Dataset excerpt -
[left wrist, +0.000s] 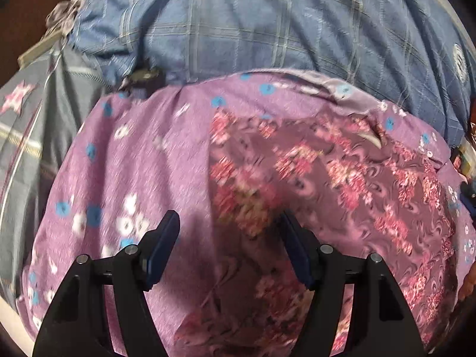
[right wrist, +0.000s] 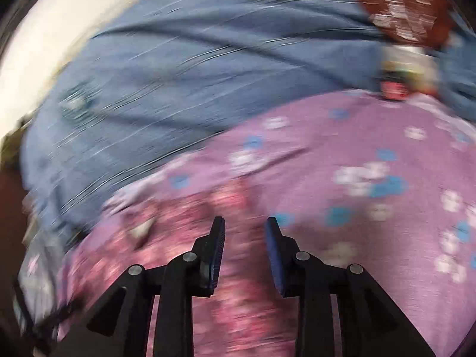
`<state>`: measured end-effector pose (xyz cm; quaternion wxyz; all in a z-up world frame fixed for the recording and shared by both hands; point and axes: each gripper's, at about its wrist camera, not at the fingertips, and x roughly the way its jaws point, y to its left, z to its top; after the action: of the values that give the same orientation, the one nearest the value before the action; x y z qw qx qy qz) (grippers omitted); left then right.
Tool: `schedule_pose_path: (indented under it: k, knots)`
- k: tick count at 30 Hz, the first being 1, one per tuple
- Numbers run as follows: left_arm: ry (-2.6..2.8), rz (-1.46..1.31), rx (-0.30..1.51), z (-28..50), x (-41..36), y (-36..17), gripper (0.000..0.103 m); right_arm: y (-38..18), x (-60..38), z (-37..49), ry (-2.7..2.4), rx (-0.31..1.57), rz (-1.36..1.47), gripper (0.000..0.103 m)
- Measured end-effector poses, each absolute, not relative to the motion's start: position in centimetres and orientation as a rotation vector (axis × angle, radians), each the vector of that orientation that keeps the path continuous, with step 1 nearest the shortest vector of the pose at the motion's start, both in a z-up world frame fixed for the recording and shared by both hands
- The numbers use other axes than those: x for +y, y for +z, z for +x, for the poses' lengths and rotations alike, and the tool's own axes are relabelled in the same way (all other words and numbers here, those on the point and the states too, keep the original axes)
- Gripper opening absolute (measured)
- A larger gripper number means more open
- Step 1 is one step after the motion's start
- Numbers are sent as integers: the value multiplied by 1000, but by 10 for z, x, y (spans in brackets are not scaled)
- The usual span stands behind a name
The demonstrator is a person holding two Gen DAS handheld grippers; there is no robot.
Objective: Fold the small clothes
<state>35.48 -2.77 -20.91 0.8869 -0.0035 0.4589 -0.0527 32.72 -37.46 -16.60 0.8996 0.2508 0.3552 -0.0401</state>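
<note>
Below both cameras, a lilac cloth with blue and white flowers [left wrist: 142, 154] lies spread over a blue checked bedsheet [left wrist: 253, 23]. On top of it sits a darker mauve garment with pink floral print [left wrist: 312, 178], wrinkled, covering the right and lower part of the lilac cloth in the left wrist view; in the right wrist view the same garment [right wrist: 226, 267] fills the lower left, blurred by motion. Left gripper [left wrist: 230, 223]: jaws spread wide, nothing between the blue pads, fingers hanging over the boundary where the mauve garment meets the lilac cloth; whether the tips touch fabric cannot be told. Right gripper [right wrist: 245, 226]: jaws parted by a narrow gap, pads not pressing on anything, the garment's pink print showing through the gap beneath them; released, empty. A grey fabric with a pink star and zip [left wrist: 38, 113] lies at the left of the lilac cloth in the left wrist view, its edge partly under the blue sheet's fold. A small dark object [left wrist: 145, 78] sits at the far edge of the lilac cloth, too blurred to identify. In the right wrist view a small red and white item [right wrist: 398, 74] rests on the blue sheet just beyond the lilac cloth, with a rust-brown patterned cloth [right wrist: 407, 9] behind it. A white edge [right wrist: 44, 44] borders the sheet upper left.
</note>
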Motion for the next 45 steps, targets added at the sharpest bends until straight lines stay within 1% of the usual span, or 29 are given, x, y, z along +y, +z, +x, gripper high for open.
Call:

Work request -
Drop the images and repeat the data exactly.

Written answer -
[left wrist, +0.000s] 
[right wrist, +0.000s] 
`<state>`: measured end-effector pose (xyz cm; quaternion wxyz; all in a z-up world frame fixed for the recording and shared by both hands; point and axes: each gripper's, at about its wrist camera, not at the fingertips, and x roughly the way its jaws point, y to its left, z to its top; after the action: of the values that give the same orientation, the one nearest the value before the action; x y z qw qx qy qz) (grippers omitted); left then right.
Tool: `schedule_pose_path: (indented under it: k, knots)`
- k: tick count at 30 Hz, the first being 1, one per tuple
- Numbers run as follows: left_arm: ry (-2.6..2.8), rz (-1.46..1.31), rx (-0.30..1.51), z (-28..50), x (-41..36), y (-36..17), gripper (0.000..0.103 m); right_arm: y (-38..18), x (-60..38), z (-37..49), ry (-2.7..2.4), rx (-0.31..1.57), rz (-1.36..1.47), gripper (0.000..0.103 m)
- Measured end-effector poses, each absolute, not relative to the motion's start: position in centimetres and orientation as a rotation vector (axis × angle, radians), each the vector of that orientation that keeps the path continuous, with step 1 nearest the shortest vector of the pose at the motion's start, both in a z-up world frame fixed for the recording and shared by both hands
- The numbers use other axes than those: x for +y, y for +z, z for +x, for the poses' lengths and rotations alike, and the tool's own axes are relabelled in the same way (all other words and numbers here, those on the point and the states too, keep the original axes)
- Gripper opening absolute (measured)
- A larger gripper number means more open
- Step 1 is one step after the motion's start
- Numbers are sent as integers: the value multiplied by 1000, but by 10 for z, x, y (spans in brackets are not scaled)
- The usual span stands behind a name
The demonstrator is a person holding two Gen DAS handheld grippers; there is no robot.
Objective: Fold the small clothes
<state>35.48 -2.77 -20.91 0.8869 -0.0035 0.4589 -0.0527 32.72 -37.46 -16.60 0.8996 0.2508 0.3552 -0.0401</state>
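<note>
Below both cameras, a lilac cloth with blue and white flowers [left wrist: 142, 154] lies spread over a blue checked bedsheet [left wrist: 253, 23]. On top of it sits a darker mauve garment with pink floral print [left wrist: 312, 178], wrinkled, covering the right and lower part of the lilac cloth in the left wrist view; in the right wrist view the same garment [right wrist: 226, 267] fills the lower left, blurred by motion. Left gripper [left wrist: 230, 223]: jaws spread wide, nothing between the blue pads, fingers hanging over the boundary where the mauve garment meets the lilac cloth; whether the tips touch fabric cannot be told. Right gripper [right wrist: 245, 226]: jaws parted by a narrow gap, pads not pressing on anything, the garment's pink print showing through the gap beneath them; released, empty. A grey fabric with a pink star and zip [left wrist: 38, 113] lies at the left of the lilac cloth in the left wrist view, its edge partly under the blue sheet's fold. A small dark object [left wrist: 145, 78] sits at the far edge of the lilac cloth, too blurred to identify. In the right wrist view a small red and white item [right wrist: 398, 74] rests on the blue sheet just beyond the lilac cloth, with a rust-brown patterned cloth [right wrist: 407, 9] behind it. A white edge [right wrist: 44, 44] borders the sheet upper left.
</note>
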Motion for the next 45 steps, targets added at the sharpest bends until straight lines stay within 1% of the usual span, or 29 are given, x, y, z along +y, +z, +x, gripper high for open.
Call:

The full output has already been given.